BRIEF -> Everything in the listing below should be written out again exactly, except the pictures.
___
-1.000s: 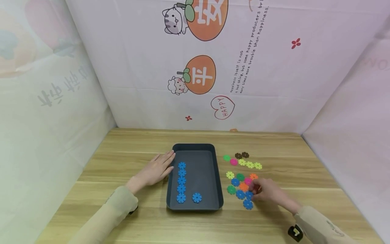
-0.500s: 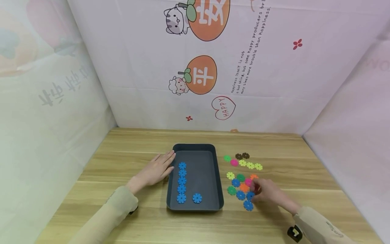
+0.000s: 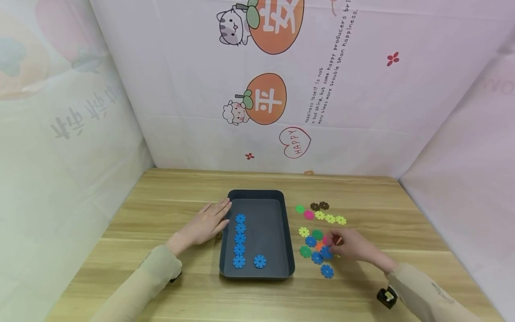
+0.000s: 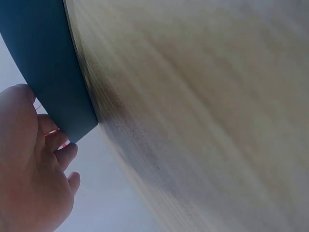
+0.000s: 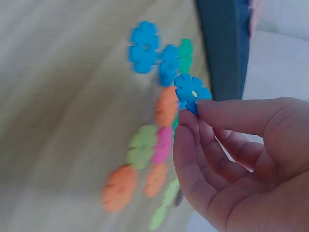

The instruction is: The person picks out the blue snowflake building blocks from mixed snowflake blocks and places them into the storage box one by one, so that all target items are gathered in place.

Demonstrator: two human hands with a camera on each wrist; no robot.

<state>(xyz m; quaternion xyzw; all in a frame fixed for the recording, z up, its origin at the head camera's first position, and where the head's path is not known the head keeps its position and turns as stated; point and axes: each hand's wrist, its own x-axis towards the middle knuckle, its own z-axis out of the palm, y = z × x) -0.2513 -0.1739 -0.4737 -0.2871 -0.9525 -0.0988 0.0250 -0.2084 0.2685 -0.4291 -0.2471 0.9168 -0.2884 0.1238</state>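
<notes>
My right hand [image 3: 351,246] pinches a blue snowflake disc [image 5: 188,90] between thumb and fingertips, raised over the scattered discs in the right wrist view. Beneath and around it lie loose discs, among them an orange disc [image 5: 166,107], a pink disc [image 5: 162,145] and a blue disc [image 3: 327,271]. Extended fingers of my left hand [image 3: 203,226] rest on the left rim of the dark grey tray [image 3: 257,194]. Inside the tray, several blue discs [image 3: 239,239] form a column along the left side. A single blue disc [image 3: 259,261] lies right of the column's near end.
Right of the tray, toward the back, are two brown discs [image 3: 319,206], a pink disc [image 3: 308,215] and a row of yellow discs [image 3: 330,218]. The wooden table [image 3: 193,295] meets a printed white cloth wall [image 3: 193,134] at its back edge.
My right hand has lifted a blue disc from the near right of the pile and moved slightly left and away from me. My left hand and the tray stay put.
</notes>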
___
RESPONSE TO THE TASK ->
-1.000s: 
-0.500s: 
+0.000s: 
+0.000s: 
+0.000s: 

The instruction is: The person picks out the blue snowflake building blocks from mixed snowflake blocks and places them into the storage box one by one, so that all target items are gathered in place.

Demonstrator: two human hands with a camera on each wrist; no robot.

<state>(xyz m; quaternion xyzw; all in a frame fixed for the recording, z up, its origin at the head camera's first position, and where the head's path is not known the head keeps its position and turns as stated; point and axes: each hand's wrist, its own x-axis towards the middle knuckle, its own z-axis out of the palm, y = z × x) -0.2513 -0.1739 -0.4737 -0.2871 -0.9525 -0.0988 0.0250 -0.2084 0.2685 -0.4291 -0.2471 0.9168 -0.2884 0.1238</state>
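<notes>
My right hand [image 3: 351,246] pinches a blue snowflake disc [image 5: 188,90] between thumb and fingertips, raised over the scattered discs in the right wrist view. Beneath and around it lie loose discs, among them an orange disc [image 5: 166,107], a pink disc [image 5: 162,145] and a blue disc [image 3: 327,271]. Extended fingers of my left hand [image 3: 203,226] rest on the left rim of the dark grey tray [image 3: 257,194]. Inside the tray, several blue discs [image 3: 239,239] form a column along the left side. A single blue disc [image 3: 259,261] lies right of the column's near end.
Right of the tray, toward the back, are two brown discs [image 3: 319,206], a pink disc [image 3: 308,215] and a row of yellow discs [image 3: 330,218]. The wooden table [image 3: 193,295] meets a printed white cloth wall [image 3: 193,134] at its back edge.
My right hand has lifted a blue disc from the near right of the pile and moved slightly left and away from me. My left hand and the tray stay put.
</notes>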

This finishes the exercise.